A New Technique for Treating Gynecomastia

January 25, 2011

While most Plastic Surgery practices have traditionally been focused on women, many are seeing a growing male population. And while there are many reasons why men seek Cosmetic Surgery, one of the more popular procedures is to address Gynecomastia, or “male breast development”.

For many men, simply taking off their shirt is an embarrassing event and so men with Gynecomastia often not only avoid other people when they are changing but they also may actually end up avoiding the activities they would love to participate in such as swimming or heading to the water, simply because they don’t want others to see their chest.

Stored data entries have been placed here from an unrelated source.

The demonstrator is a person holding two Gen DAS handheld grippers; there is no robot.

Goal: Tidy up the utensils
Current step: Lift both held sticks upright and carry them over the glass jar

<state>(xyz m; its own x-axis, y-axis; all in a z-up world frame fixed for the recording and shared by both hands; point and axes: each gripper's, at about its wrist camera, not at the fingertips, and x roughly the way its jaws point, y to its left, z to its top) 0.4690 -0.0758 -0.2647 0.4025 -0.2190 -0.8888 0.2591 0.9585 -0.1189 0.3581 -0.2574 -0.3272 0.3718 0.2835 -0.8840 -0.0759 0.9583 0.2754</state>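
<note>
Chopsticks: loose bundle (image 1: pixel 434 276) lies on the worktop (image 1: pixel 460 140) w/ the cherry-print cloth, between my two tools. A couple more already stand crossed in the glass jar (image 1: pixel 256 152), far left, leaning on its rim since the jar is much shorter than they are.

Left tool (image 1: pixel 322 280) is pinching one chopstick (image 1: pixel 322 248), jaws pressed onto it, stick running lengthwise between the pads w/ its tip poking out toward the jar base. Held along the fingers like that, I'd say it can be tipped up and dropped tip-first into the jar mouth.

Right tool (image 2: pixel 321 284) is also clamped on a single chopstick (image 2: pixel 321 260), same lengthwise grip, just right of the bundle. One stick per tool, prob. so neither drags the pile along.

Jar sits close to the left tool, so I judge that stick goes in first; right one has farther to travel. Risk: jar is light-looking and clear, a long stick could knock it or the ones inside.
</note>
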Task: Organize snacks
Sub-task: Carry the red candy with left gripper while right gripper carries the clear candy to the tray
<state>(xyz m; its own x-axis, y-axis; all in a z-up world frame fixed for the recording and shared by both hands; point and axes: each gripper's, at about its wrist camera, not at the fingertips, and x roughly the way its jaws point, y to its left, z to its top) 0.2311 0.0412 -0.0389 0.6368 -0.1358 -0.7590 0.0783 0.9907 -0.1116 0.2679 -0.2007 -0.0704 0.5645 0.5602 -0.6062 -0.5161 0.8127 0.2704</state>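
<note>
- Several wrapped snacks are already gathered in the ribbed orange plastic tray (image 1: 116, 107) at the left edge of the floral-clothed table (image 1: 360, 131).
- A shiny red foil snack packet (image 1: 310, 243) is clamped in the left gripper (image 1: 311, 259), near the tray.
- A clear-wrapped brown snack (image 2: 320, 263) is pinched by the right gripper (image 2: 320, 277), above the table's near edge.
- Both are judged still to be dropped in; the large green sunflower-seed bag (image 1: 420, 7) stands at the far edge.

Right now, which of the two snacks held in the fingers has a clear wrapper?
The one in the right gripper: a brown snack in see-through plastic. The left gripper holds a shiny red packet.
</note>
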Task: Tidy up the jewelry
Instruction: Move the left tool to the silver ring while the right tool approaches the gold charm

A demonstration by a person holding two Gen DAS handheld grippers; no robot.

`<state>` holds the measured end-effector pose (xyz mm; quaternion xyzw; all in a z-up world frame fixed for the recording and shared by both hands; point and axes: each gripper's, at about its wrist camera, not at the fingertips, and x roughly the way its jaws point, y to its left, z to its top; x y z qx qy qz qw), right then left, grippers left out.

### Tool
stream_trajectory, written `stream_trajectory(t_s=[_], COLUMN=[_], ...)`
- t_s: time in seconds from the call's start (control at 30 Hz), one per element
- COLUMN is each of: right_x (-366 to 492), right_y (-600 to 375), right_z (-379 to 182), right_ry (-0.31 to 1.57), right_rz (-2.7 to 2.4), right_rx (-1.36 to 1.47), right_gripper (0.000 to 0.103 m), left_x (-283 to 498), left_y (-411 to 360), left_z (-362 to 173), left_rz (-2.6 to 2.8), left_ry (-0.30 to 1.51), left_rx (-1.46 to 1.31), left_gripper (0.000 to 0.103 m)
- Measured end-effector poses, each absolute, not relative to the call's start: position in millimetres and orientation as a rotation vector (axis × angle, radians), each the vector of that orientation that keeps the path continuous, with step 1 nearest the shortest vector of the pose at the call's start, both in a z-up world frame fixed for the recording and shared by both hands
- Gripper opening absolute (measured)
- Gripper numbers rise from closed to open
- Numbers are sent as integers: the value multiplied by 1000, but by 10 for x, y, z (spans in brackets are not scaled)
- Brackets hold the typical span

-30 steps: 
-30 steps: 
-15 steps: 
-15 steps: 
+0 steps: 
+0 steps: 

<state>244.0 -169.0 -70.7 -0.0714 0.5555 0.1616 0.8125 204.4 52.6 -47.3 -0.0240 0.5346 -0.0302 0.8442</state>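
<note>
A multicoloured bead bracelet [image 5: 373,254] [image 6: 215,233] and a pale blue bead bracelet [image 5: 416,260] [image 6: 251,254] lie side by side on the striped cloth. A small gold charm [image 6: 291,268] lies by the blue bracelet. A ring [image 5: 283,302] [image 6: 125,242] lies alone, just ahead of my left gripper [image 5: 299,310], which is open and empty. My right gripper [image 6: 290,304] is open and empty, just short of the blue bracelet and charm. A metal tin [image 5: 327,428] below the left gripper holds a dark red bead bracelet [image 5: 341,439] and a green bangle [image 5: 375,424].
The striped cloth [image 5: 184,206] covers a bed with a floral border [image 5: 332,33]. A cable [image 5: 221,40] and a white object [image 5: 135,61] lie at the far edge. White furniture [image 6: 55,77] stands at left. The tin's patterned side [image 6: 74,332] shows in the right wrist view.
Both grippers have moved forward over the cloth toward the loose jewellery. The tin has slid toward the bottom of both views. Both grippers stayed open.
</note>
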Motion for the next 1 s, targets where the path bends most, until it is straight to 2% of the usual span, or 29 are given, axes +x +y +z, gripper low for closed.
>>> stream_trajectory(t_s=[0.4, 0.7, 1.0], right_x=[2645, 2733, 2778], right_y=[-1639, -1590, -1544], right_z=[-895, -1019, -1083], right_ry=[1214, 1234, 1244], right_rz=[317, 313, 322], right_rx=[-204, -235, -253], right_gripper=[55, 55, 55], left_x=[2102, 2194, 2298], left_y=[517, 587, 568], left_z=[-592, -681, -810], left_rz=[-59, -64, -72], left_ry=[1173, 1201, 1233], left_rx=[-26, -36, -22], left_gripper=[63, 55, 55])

So what exactly is Gynecomastia? The term derives from the Greek stems “gyne” meaning woman and “mastos” meaning breast. And while it most commonly develops during puberty, there are cases that have been seen in the elderly, although this is less common. And although there are more worrisome reasons for its development (such as pituitary and testicular tumors), the most common reason is an imbalance in sex hormones or the tissue responsiveness to them.

To accurately assess the cause, a thorough medical history must be taken and a physical examination performed. For most patients seeking cosmetic surgery to address this, many of them have already undergone extensive testing by their primary physicians prior to seeking treatment. Once they reach a Plastic Surgeon, the question is then what can actually be done and what results can be expected.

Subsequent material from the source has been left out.